I have made this letter longer than usual because I lack the time to make it shorter ...
... and my other CPU is a Ryzen 5950X :-) Blaise Pascal
I have been running my AMD Radeon 5700 under Ubuntu with the latest recommended Linux driver for long enough with no apparent problems that I claim the driver issue has been fixed.
So I ordered another 5700 (open box). Under advice from a top 50 box running 5700's I am running 3 gpu tasks.
1 ~ 6.5 minutes
2 ~ 10.5 minutes
3 ~ 15.5 minutes
Tom M
what task type for these run times? Gamma Ray? or Gravitational Wave?
Opps. Sorry.
These are my preliminary #'s for Pulsar Search #1 (Gamma Ray) (gpu).
I should have some GW gpu later. I just switched it on with a two tasks per gpu to avoid the 3GB memory problem.
Tom M
Some preliminary Linux results with Gravitational Wave on an R5700 under Ubuntu 18.4.x using the AIO Boinc Manager from Tbar/petri.
1 task ~ 16.2 Minutes
2 tasks ~ 16.9-17.1 minutes
3 tasks ~ 18.9 minutes
Mixed Gamma Ray/Gravity Wave (3 tasks)
1 GRsearch ~ 15 minutes?
2 GW ~21 minutes
Notes:
1) GW tasks do not peg the gpu utilization like the GR pulsar tasks do.
2) Nvidia GW gpu tasks occaisionally blow up to 3GB of memory under Linux. But apparently the Linux versions do not (so far).
Tom M
A Proud member of the O.F.A. (Old Farts Association). Be well, do good work, and keep in touch.® (Garrison Keillor) I want some more patience. RIGHT NOW!
archae86 wrote:but I suspect
)
With quite a bit of evidence from running four 5700 cards in three systems at 3X for days, I'm reversing this position. Not only does it seem that running at 3X does not impose a meaningful validity penalty over 2X, but also it does give a meaningful improvement in output and power efficiency. On my Windows 10 systems with three different CPUs it also does not seem to impair interactive responsiveness.
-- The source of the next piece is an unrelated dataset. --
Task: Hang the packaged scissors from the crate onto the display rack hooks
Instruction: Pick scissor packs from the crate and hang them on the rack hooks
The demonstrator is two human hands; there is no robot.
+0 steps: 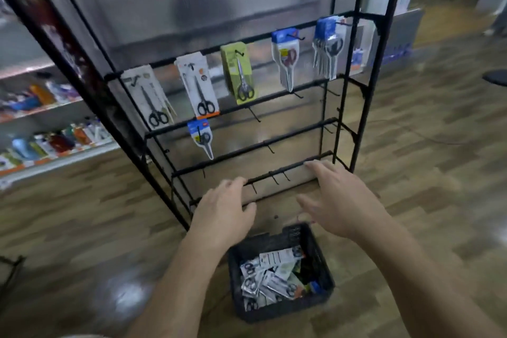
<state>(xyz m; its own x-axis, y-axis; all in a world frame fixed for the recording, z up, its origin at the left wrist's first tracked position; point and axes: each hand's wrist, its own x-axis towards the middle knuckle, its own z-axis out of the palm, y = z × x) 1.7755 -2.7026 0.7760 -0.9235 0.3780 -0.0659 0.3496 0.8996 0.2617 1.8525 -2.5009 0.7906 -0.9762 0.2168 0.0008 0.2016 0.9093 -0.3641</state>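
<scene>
A black wire display rack (354, 90) stands on the floor ahead of me. Several packaged scissors hang on its upper bar, among them a green pack (238, 71) and a blue-topped pack (285, 60). One small blue pack (200, 136) hangs a row lower. On the floor below my arms sits a black crate (323, 269) holding several loose scissor packs (270, 274). My left hand (223, 208) and my right hand (340, 197) hover above the crate, fingers spread, in front of the rack's lowest bar. Neither hand holds anything.
Store shelves (49, 129) with colourful goods run along the left. The floor is wood-patterned planks. A translucent panel stands behind the rack. Bare hooks (270, 147) stick out from the lower bars. A dark round base (495, 77) sits at the far right.
</scene>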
The benefit I see from running 3X vs. 2X varied appreciably among my three systems. Something about the host characteristics (CPU, motherboard, ...) meant somewhat uneven Einstein productivity at 2X on the three machines, with corresponding differences in GPU Load in the area of 90 to 95%. Running at 3X, compressed the differences, with all four 5700 cards on all three systems reporting GPU Load very near 98.0%, and a pretty tight range of elapsed times when I kept power limitation at a level which gave reasonably comparable GPU clock rates.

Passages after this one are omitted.